▸ Exercise goal
Give back every line of the data, word for word.

———

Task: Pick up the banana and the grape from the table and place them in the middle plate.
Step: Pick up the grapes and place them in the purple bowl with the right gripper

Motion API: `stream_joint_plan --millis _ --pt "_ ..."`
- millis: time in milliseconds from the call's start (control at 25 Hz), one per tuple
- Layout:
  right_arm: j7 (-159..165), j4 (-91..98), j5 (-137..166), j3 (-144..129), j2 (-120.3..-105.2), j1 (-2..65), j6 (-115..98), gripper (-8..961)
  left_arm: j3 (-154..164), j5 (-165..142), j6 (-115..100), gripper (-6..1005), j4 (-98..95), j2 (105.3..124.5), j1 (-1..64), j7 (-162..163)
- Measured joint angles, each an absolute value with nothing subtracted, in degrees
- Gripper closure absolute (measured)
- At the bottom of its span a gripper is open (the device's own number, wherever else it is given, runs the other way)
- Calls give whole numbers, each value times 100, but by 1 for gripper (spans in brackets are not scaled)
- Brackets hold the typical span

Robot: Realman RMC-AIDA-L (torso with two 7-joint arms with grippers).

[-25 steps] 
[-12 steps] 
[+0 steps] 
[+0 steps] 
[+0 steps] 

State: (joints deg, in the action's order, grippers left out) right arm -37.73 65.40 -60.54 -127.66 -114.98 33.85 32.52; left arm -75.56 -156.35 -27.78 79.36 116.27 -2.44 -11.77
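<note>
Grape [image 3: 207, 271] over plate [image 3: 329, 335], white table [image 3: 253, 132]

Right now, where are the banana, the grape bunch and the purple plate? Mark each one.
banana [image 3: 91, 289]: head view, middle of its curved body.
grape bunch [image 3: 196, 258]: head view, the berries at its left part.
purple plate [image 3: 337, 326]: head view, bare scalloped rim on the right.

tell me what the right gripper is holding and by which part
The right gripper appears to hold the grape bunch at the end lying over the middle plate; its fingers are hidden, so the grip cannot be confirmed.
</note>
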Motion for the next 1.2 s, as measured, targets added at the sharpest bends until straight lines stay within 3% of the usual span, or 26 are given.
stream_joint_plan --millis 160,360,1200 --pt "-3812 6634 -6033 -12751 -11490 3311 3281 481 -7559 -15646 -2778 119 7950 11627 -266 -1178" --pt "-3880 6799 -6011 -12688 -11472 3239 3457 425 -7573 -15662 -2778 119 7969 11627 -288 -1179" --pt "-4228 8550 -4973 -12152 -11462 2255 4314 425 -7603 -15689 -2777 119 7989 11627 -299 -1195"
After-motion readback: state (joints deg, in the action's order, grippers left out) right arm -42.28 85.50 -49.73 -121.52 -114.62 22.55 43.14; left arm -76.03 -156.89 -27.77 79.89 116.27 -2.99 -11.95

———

▸ Written response
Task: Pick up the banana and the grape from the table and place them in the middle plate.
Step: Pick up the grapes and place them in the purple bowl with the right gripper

Motion API: `stream_joint_plan --millis _ --pt "_ ..."`
- millis: time in milliseconds from the call's start (control at 25 Hz), one per tuple
- Layout:
  right_arm: j7 (-159..165), j4 (-91..98), j5 (-137..166), j3 (-144..129), j2 (-120.3..-105.2), j1 (-2..65), j6 (-115..98), gripper (-8..961)
  left_arm: j3 (-154..164), j5 (-165..142), j6 (-115..100), gripper (-6..1005), j4 (-98..95), j2 (105.3..124.5), j1 (-1..64), j7 (-162..163)
- Measured joint angles, each an absolute value with nothing subtracted, in degrees
- Gripper closure absolute (measured)
- At the bottom of its span a gripper is open (the device's own number, wherever else it is given, runs the other way)
- Calls give whole numbers, each value times 100, but by 1 for gripper (spans in brackets are not scaled)
- Brackets hold the typical span

Robot: Realman RMC-AIDA-L (torso with two 7-joint arms with grippers).

[-25 steps] 
[-12 steps] 
[+0 steps] 
[+0 steps] 
[+0 steps] 

State: (joints deg, in the action's order, grippers left out) right arm -37.73 65.40 -60.54 -127.66 -114.98 33.85 32.52; left arm -75.56 -156.35 -27.78 79.36 116.27 -2.44 -11.77
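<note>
Grape [image 3: 207, 271] over plate [image 3: 329, 335], white table [image 3: 253, 132]

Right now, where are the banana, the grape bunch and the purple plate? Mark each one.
banana [image 3: 91, 289]: head view, middle of its curved body.
grape bunch [image 3: 196, 258]: head view, the berries at its left part.
purple plate [image 3: 337, 326]: head view, bare scalloped rim on the right.

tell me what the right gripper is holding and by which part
The right gripper appears to hold the grape bunch at the end lying over the middle plate; its fingers are hidden, so the grip cannot be confirmed.
</note>
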Motion for the next 1.2 s, as measured, targets added at the sharpest bends until straight lines stay within 3% of the usual span, or 26 are given.
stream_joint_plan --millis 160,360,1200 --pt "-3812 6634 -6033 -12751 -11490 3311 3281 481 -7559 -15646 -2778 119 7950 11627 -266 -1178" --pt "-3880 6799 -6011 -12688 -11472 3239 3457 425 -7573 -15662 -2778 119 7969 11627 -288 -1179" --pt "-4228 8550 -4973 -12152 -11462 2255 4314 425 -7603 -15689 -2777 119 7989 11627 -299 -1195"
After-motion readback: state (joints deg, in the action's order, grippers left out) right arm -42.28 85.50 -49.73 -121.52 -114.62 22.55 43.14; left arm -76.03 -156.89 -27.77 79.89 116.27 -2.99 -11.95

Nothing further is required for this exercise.